When discussing storage performance of many RDBMS applications, I/O latency is one of the most important topics. Today, I would like to discuss my view on latency monitoring. In a future post, I will be talking about latency, throughput, and IOPS, and in which situation each is most important.
I/O latency is defined simply as the time that it takes to complete a single I/O operation.
So, what is an acceptable I/O latency number? Before answering this question, I should explain a bit about storage vendors’ published latency numbers. There are two important pieces of information that many vendors neglect to mention:
- When designing the workload for a latency benchmark, vendors use the smallest I/O size possible in order to speed up the I/O operation. There is nothing wrong with testing read latency of 512B, except that Oracle or SQL will never read 512B of data. A LOG I/O operation may be 512B, but data is always 8KB or higher.
- The latency reported by most vendors is the storage internal latency and does not include the initiator connectivity latency.
When dealing with I/O latency measured in milliseconds (ms), these two factors might not be so important, but when latencies are on the order of nanoseconds, as is the case with high-performance DRAM storage, these are very significant matters.
So, what is good, acceptable disk latency? You would not believe how many times I speak with customers who state that average latency should not exceed 10ms (12ms is also a very common answer from customers) and maximum latency should not exceed 50 ms. Where do these numbers come from? Well, Microsoft and Oracle have both published a best-practice rule of thumb and, no surprise, the 10ms magic number is clearly stated there. Here is one of Microsoft’s answers:
The Avg. Disk sec/Read performance counter indicates the average time, in seconds, of a read of data from the disk. The average value of the Avg. Disk sec/Read performance counter should be under 10 milliseconds. The maximum value of the Avg. Disk sec/Read performance counter should not exceed 50 milliseconds.
So, what is the problem with this answer? Well, say I am a customer who has a performance problem in my application and I decide to check the storage subsystem. Based on the above rules, here are the issues:
- An average I/O latency of 15ms—should I start shopping around for a new and better storage subsystem? I am not sure about that.
- What about an average latency of 5ms? This is way below the 10ms guide, so I guess my I/O subsystem is not the cause of the application performance problem. Again—I’m not sure about that.
If you are like me, coming from the world of databases rather than storage, try to answer the following question: What is an acceptable number for statement compilation per second? Do you have a best-practice number that will fit all applications? No? Why? Because each application is different. An OLTP application will (and should) behave differently from an OLAP application. Compiling zero-cost statements is different from compiling complex statements, etc. A compilation of 100 statements per second might be good enough for one application, but 5 statements per second might be a real problem for another. How should you know if a compilation is an issue? You need to examine the wait events to understand exactly on what the database spend the time. If you see that too much time is spent on the compile, then you need to solve this problem.
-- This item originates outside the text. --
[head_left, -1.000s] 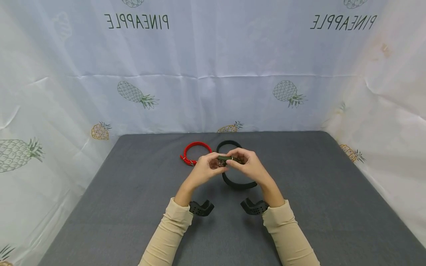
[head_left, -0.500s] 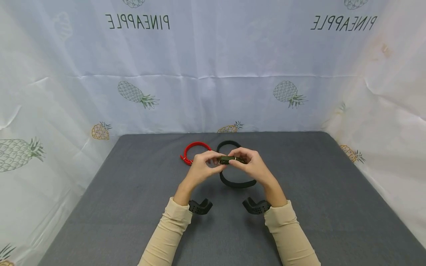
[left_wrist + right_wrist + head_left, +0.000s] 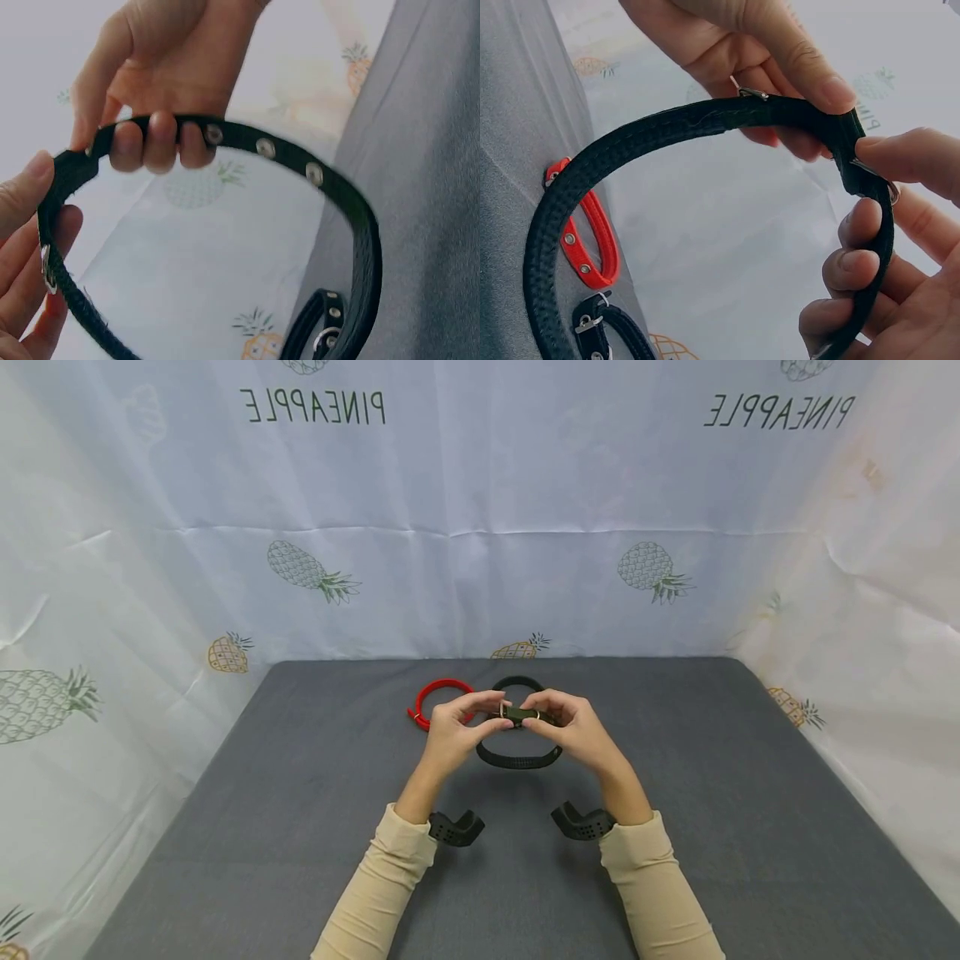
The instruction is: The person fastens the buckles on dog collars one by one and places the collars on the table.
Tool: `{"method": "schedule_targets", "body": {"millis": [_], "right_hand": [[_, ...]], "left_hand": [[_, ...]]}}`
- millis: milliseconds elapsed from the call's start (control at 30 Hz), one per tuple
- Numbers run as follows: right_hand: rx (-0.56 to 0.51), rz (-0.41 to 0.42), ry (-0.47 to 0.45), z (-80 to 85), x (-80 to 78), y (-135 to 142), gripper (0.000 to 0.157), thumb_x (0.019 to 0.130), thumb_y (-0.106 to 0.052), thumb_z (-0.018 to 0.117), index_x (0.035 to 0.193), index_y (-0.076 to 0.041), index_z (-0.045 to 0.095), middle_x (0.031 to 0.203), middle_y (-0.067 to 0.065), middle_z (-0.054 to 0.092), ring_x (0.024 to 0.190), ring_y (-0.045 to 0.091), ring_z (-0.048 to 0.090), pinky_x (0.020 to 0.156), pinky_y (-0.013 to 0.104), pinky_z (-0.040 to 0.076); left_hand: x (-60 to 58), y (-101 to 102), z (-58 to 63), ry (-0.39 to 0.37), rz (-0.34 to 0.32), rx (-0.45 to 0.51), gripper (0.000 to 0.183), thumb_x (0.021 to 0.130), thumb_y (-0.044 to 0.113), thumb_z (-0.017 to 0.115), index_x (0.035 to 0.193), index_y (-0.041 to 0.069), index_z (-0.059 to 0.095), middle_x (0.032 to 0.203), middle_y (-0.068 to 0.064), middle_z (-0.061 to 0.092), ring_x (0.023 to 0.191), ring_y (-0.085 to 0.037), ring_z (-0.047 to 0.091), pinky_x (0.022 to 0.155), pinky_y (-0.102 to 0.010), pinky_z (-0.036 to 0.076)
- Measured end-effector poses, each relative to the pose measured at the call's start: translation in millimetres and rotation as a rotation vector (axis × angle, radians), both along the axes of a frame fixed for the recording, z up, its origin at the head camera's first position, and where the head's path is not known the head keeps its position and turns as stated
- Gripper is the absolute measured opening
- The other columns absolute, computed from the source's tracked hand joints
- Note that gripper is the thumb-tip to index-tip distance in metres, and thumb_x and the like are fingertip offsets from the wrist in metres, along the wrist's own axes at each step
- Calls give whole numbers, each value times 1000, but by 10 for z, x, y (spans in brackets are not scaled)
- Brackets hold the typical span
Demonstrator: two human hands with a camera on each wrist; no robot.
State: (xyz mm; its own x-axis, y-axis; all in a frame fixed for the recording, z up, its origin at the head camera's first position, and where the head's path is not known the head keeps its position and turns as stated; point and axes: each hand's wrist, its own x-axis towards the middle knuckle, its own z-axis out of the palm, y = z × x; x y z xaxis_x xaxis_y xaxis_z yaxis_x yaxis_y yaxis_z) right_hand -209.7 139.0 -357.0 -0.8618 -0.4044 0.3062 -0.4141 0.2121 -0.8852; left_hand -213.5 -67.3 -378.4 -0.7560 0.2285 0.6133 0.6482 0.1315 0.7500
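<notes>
Both hands hold a dark green, almost black collar (image 3: 517, 716) above the table, its strap curving down in a loop. My left hand (image 3: 452, 732) pinches the overlapped end between thumb and fingers, beside a metal ring (image 3: 49, 270). In the right wrist view, my right hand (image 3: 900, 255) presses its thumb by a metal fitting and curls several fingers round the strap. Metal eyelets (image 3: 265, 148) line the strap in the left wrist view. Whether the buckle's prong sits in an eyelet is hidden by the fingers.
A red collar (image 3: 442, 683) lies looped on the grey table (image 3: 337, 793), behind my left hand. Beside it, partly covered by the hands, is a black collar (image 3: 517, 681). A pineapple-print curtain (image 3: 480, 593) stands at the back and sides.
The collar has turned in the hands, and its hanging loop has shifted left and a little upward. My left fingers have moved up round the metal fitting; both hands keep their hold.
</notes>
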Motion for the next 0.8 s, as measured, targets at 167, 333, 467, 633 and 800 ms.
{"method": "schedule_targets", "body": {"millis": [167,333,467,633,800], "right_hand": [[10,5,5,-6,-3,-5,21,91,-3,63,111,5,62,108,20,63,86,0,57,72,22,47],[23,8,8,-4,-1,-3,21,91,-3,63,111,5,63,108,25,62,82,3,54,70,22,46],[33,10,13,2,0,-7,21,90,-3,64,110,5,63,103,22,62,73,6,49,64,22,42],[23,19,21,3,12,-18,22,90,-3,64,111,5,63,101,21,62,67,7,45,60,22,38],[1,30,43,-11,17,-43,24,90,-4,65,112,7,63,104,22,62,70,5,47,61,22,40]], "left_hand": [[29,14,23,-56,31,17,34,74,2,79,107,-2,71,100,-22,73,90,-12,70,84,-40,58],[37,17,33,-54,5,18,30,73,-1,79,103,-3,72,100,-23,73,89,-3,67,83,-34,58],[39,26,45,-37,-45,27,29,73,-4,78,102,-6,72,101,-25,72,92,1,67,88,-25,56],[43,26,51,-60,-71,19,29,75,-3,77,103,-7,72,102,-25,71,94,-7,68,92,-26,56],[45,25,43,-103,-59,-6,30,76,0,77,105,-4,72,103,-23,72,95,-12,68,93,-25,54]]}}
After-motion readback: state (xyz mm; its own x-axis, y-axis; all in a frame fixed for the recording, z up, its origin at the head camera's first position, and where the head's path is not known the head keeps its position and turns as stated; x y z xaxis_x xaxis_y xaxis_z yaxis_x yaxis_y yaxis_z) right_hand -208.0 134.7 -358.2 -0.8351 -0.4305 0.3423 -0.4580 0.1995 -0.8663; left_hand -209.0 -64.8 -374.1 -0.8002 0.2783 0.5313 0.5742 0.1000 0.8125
The same is true for I/O latency. You must look at the performance of your storage only after analyzing the wait events of your RDBMS application. This is the most important takeaway from this post. You should not look at I/O stats and decide that you have a problem with your storage. You must first understand whether your application suffers from I/O wait and only then look at the storage performance.
What is I/O wait? It is the total duration that the working processes of your session are being blocked, waiting for the I/O operation to complete. If the duration is high, then you will benefit from improving the speed of your storage. If you have no I/O wait, or the duration of I/O wait is minimal, then you will not.
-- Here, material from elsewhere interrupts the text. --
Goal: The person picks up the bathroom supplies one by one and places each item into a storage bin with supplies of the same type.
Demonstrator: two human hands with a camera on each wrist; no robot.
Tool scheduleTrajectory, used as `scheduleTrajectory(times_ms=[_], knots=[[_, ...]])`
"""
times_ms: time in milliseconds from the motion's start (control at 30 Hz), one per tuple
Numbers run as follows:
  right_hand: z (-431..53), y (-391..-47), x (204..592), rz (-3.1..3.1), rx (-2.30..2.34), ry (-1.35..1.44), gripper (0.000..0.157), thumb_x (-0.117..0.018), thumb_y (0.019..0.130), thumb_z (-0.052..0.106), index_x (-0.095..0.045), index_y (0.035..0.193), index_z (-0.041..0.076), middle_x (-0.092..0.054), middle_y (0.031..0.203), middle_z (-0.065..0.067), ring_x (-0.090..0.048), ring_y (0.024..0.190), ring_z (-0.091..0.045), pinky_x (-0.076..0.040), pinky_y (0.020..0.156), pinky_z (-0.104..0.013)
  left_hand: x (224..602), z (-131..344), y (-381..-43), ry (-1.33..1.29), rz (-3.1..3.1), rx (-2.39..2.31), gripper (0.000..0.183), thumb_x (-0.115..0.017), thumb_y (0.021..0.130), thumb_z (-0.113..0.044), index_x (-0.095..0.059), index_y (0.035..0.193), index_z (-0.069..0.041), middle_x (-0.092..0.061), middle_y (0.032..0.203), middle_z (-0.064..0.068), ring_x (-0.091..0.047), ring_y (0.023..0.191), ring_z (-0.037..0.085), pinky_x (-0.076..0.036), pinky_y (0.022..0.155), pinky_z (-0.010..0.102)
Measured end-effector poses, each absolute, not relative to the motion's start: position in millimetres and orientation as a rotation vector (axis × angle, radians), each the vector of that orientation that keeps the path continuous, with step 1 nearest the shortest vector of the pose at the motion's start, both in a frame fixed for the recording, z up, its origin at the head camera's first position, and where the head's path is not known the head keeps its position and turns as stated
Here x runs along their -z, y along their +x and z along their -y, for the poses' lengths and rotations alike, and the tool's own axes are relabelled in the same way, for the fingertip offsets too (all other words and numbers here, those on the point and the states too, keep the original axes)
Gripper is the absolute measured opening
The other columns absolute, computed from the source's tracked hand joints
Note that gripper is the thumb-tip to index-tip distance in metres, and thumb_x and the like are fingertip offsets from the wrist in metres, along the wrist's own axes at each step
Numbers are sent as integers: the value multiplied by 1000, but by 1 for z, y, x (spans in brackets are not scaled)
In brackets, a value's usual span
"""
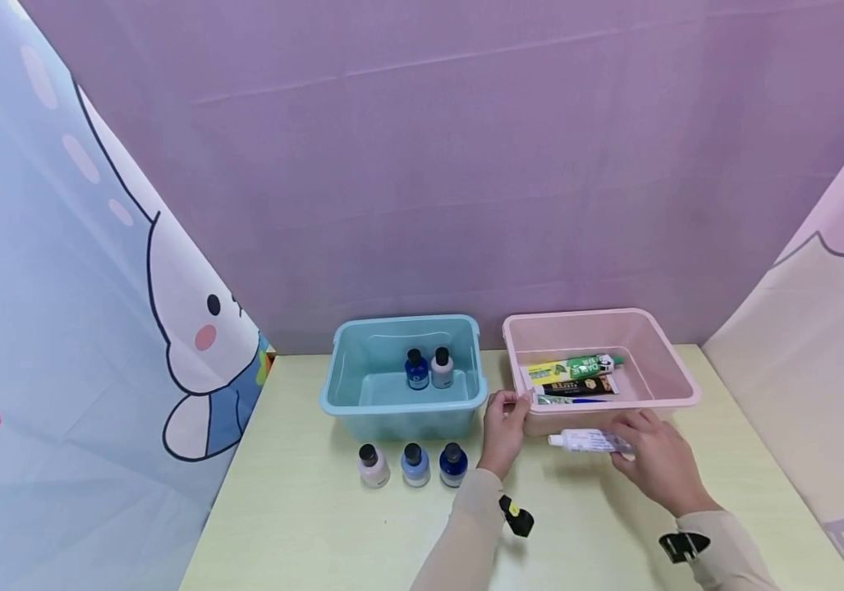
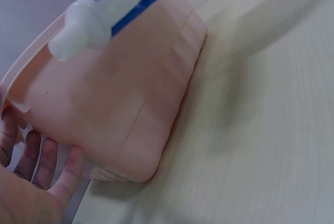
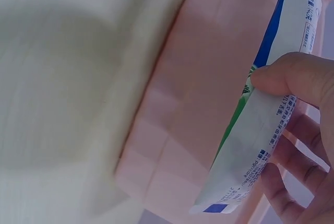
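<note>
My right hand (image 1: 658,460) pinches a white toothpaste tube (image 1: 586,441) with a blue and green stripe, its cap towards the left. The tube is in front of the pink plastic bin (image 1: 566,419), outside its front wall. At that bin's front left corner, my left hand (image 1: 505,431) grips the rim, fingers against the side wall (image 2: 73,166). Inside lie a yellow and green toothpaste tube (image 1: 570,369), a black tube (image 1: 577,386) and a partly hidden tube (image 1: 555,400) along the front. The right wrist view shows the thumb (image 3: 282,75) across the held tube.
A blue bin (image 1: 407,423) stands left of the pink one, holding a dark blue bottle (image 1: 417,373) and a pale bottle (image 1: 442,371). Before it stand a pale pink bottle (image 1: 373,469), a light blue bottle (image 1: 415,468) and a dark blue bottle (image 1: 453,466). A purple cloth (image 1: 466,205) hangs behind.
</note>
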State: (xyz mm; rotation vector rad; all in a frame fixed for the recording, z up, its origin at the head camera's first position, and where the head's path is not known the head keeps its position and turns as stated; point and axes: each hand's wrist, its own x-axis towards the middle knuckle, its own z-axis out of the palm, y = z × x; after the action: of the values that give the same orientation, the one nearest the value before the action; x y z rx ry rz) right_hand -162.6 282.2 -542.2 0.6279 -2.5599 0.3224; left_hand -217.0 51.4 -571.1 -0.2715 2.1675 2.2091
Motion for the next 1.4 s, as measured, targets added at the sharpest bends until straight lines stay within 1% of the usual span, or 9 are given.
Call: scheduleTrajectory(times_ms=[133, 233, 467, 700, 800, 933, 1067, 1167, 1400], knots=[[-281, -163, 535, 2546, -311, 638, 47, -89, 59, 10, -78, 104, 8, -73, 104, -7, -63, 93, -30, -52, 72, -48, 571, -52, -217, -286, -2139, -2217, 18, -61, 103, -36, -61, 103, -18, -54, 112, -7, -52, 104, 13, -55, 90, 37], [-281, -163, 531, 2546, -308, 638, 49, -90, 59, 11, -78, 106, 9, -72, 102, -7, -63, 92, -29, -52, 72, -48, 570, -52, -216, -297, -2128, -2222, 18, -61, 103, -36, -61, 103, -18, -54, 112, -6, -52, 104, 14, -55, 93, 41], [-278, -165, 525, 2533, -323, 635, 52, -88, 59, 8, -78, 109, 16, -71, 98, -1, -61, 90, -25, -50, 71, -46, 572, -48, -216, -296, -2140, -2210, 19, -61, 103, -38, -61, 103, -19, -55, 113, -6, -53, 105, 13, -54, 92, 37], [-271, -168, 522, 2532, -337, 632, 48, -88, 60, 8, -78, 107, 14, -71, 99, -2, -61, 93, -25, -50, 71, -45, 572, -37, -214, -298, -2157, -2210, 21, -62, 102, -38, -61, 102, -17, -55, 111, -5, -52, 104, 14, -50, 84, 28], [-277, -164, 518, 2504, -341, 622, 47, -88, 59, 7, -78, 104, 13, -71, 97, -3, -61, 91, -25, -50, 70, -46, 570, -43, -212, -296, -2144, -2203, 21, -62, 101, -39, -61, 102, -18, -55, 111, -6, -52, 103, 14, -51, 84, 29], [-283, -163, 513, 2473, -336, 625, 46, -87, 58, 7, -78, 102, 12, -71, 96, -3, -60, 87, -25, -49, 67, -45, 571, -48, -213, -306, -2140, -2197, 21, -63, 101, -40, -62, 102, -19, -55, 111, -7, -52, 103, 13, -54, 88, 34], [-286, -166, 507, 2470, -329, 626, 46, -88, 58, 8, -78, 103, 12, -72, 98, -4, -61, 87, -27, -50, 68, -47, 572, -50, -215, -305, -2145, -2199, 22, -63, 101, -42, -61, 102, -19, -55, 111, -7, -53, 103, 13, -54, 90, 38], [-288, -169, 504, 2464, -330, 625, 46, -87, 59, 9, -78, 104, 12, -72, 98, -6, -62, 90, -28, -51, 70, -49, 571, -50, -215, -298, -2148, -2202, 22, -62, 101, -42, -61, 102, -19, -55, 111, -7, -53, 103, 13, -54, 89, 37], [-293, -176, 496, 2449, -326, 635, 47, -88, 59, 8, -78, 104, 12, -72, 98, -7, -61, 91, -29, -53, 67, -50, 569, -51, -215, -295, -2151, -2209, 16, -61, 103, -35, -61, 102, -19, -55, 112, -7, -53, 104, 13, -53, 87, 33]])
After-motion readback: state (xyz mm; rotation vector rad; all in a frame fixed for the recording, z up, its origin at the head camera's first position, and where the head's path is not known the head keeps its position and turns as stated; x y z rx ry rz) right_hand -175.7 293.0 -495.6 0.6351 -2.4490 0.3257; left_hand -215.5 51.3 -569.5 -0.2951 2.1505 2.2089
You basically need to be able to break the elapsed time of the application into two measurements: processing time (CPU), and waits and a breakdown of the waits. If a substantial amount of the elapsed time is waits and a significant amount of the waits is I/O wait, then you are correct in looking into the storage system performance.
|App 1||App 2|
|I/O Wait time||5%||80%|
App1 is an example of an Oracle application on a storage having 15ms I/O latency. The breakdown of CPU and Waits is 90% and 10%. In addition, 5% of the time is I/O wait.
App2 is an example of an Oracle application on a storage having 5ms latency. The breakdown of CPU and Waits is 10% and 90% and I/O wait is responsible for 80% of the total processing time, in the case of App 1, there is no business need or justification to replace the storage. Although the average latency is 15ms, the maximum improvement that you can expect is 5%. On the other hand, for App 2, although the average latency is 5ms, it will yield a significant improvement in the total response time of the application.
Can your application generate high amount of IOPS with high I/O latency and not see much benefit from improvement in storage latency? Yes. Again, you should look at the CPU and waits breakdown before looking at I/O stats. I will discuss in a future post how one may have 20ms-30ms latencies with an SQL (or Oracle) application and not gain much benefit from faster storage.
To create the above measurements, I am using the following:
- Oracle: AWR + iostat/vmstat
- SQL: DMVs + perfmon (I am using an SQL script that I wrote in-house)
If you do not know how to create a report that shows the wait event breakdown, you are in good company. Most DBAs will not know how to do that—not to mention storage administrators, who in many cases have no privilege to access the database layer.